What is needed:
Write out the whole listing exactly.

Data provided:
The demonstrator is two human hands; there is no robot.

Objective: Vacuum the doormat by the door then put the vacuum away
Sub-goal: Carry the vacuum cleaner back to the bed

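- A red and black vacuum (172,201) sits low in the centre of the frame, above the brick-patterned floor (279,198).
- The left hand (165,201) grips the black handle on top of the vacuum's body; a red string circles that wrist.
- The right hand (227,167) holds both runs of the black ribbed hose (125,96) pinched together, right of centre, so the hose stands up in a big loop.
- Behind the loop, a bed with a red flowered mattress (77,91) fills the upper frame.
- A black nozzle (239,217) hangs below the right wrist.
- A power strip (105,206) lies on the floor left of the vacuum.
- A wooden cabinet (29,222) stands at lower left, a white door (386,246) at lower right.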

Solution for this problem:
The demonstrator is two human hands; there is no robot.

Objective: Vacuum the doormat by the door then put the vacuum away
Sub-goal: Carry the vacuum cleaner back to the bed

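- A red and black vacuum (172,201) sits low in the centre of the frame, above the brick-patterned floor (279,198).
- The left hand (165,201) grips the black handle on top of the vacuum's body; a red string circles that wrist.
- The right hand (227,167) holds both runs of the black ribbed hose (125,96) pinched together, right of centre, so the hose stands up in a big loop.
- Behind the loop, a bed with a red flowered mattress (77,91) fills the upper frame.
- A black nozzle (239,217) hangs below the right wrist.
- A power strip (105,206) lies on the floor left of the vacuum.
- A wooden cabinet (29,222) stands at lower left, a white door (386,246) at lower right.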

The full answer has been given.